Take the following example:
#include <stdio.h>
void custom_logging_function(char* message)
{
// Do something here
}
int main()
{
custom_logging_function("Hello world"); // This call should be removed.
return 0;
}
How could I make it so that the custom_logging_function and it's arguments aren't compiled into my program without having to write include guards everywhere throughout my code?

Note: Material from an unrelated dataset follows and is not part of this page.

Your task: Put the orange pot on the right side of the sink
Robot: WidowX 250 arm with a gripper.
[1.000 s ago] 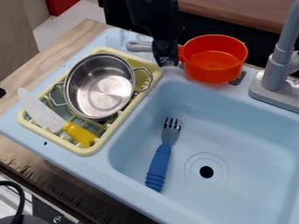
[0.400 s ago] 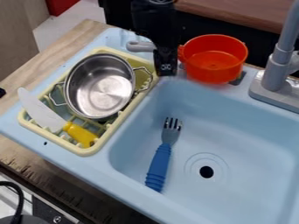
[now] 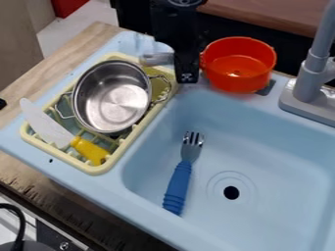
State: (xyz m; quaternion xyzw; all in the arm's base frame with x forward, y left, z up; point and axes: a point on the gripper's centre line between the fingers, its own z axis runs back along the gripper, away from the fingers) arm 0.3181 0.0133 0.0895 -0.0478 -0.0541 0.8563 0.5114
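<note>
The orange pot (image 3: 239, 73) sits at the back of the sink (image 3: 111, 188), with your gripper (image 3: 188, 77) beside it – maybe to grab its side. You can't tell if it's open or pinching.

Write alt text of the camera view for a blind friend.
A black robot arm hangs beside an orange pot at the rim of a blue sink. A blue-handled fork lies inside; a yellow rack holds a metal pot and yellow-handled knife.

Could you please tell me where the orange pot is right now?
The orange pot is at the top right of the camera view, on the sink's back rim, between the claw and the faucet.
</note>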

Thank you
You can use pre-processor flags, for example:
#include <stdio.h>
#ifdef DEBUG
void custom_logging_function(char* message)
{
// Do something here
}
#else
#define custom_logging_function(x) ((void) 0)
#endif
int main()
{
custom_logging_function("Hello world"); // This call should be removed.
return 0;
}
With this code you will have to tell the "debug" target to define DEBUG, if you want to define something specifically for the "release" target you can replace #ifdef DEBUG with #ifndef NDEBUG and add the NDEBUG flag to the "release" definitions.
Edit:
Changed #define custom_logging_function(x) 0 to #define custom_logging_function(x) ((void) 0) inspired by #JoachimPileborg his answer.

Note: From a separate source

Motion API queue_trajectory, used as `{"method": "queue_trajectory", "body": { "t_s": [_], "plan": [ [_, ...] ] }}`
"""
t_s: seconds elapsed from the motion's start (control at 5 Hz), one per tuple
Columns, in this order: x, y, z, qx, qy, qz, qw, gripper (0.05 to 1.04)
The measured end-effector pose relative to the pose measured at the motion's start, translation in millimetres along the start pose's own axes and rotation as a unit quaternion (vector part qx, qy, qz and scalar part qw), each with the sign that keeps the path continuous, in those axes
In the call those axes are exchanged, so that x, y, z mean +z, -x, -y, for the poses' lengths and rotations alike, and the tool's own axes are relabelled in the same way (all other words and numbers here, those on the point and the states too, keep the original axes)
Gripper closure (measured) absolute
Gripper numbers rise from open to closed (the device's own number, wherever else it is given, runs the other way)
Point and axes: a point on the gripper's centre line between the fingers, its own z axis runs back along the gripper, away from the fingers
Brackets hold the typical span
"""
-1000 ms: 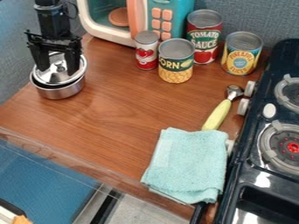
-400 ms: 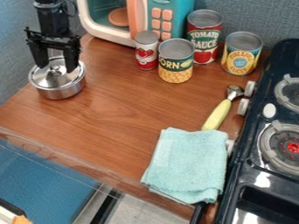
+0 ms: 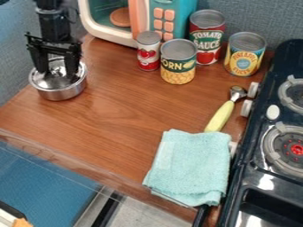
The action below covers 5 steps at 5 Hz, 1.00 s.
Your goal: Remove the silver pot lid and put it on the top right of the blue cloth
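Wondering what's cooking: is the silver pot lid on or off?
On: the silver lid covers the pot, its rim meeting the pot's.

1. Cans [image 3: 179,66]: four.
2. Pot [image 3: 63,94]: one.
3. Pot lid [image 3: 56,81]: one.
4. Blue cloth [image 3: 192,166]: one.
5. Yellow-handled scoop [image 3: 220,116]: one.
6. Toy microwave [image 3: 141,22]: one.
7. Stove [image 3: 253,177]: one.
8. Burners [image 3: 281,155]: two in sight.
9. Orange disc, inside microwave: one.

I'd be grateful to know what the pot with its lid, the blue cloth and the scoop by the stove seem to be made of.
The pot and lid look like polished metal, given their bright reflections. The cloth seems to be soft terry, judging by its nubby surface. The scoop has a shiny, metal-looking head and a smooth yellow handle, probably plastic.
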Motion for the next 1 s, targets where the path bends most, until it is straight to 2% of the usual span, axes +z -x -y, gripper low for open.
{"method": "queue_trajectory", "body": {
  "t_s": [0.2,0.6,0.8,1.0],
  "plan": [
    [-1.8,-0.1,-0.3,0.000,-0.004,0.003,1.0000,0.137],
    [-1.5,1.6,0.0,0.000,-0.006,0.007,1.0000,0.667],
    [-0.3,3.4,2.5,-0.003,0.001,0.005,1.0000,0.805],
    [4.3,7.4,10.8,-0.004,0.029,-0.003,0.9996,0.805]
  ]
}}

Assuming you only want the logging calls to happen in a debug-build of your application, and not the release build you send to customers, you can still use the preprocessor and conditional compilation for it. It can be made vert simple though by using macros instead of having checks at every call.
Something like this in a heder file:
#ifdef _DEBUG
void custom_logging_function(char* message);
#else
# define custom_logging_function(message) ((void) 0)
#endif
You could use an empty macro body for the release-macro, but that can cause some compilers to give "empty statement" warnings. Instead I use an expression casted to void (to tell the compiler that the result of the expression will not be used). Any smart compiler will not include the expression after optimization.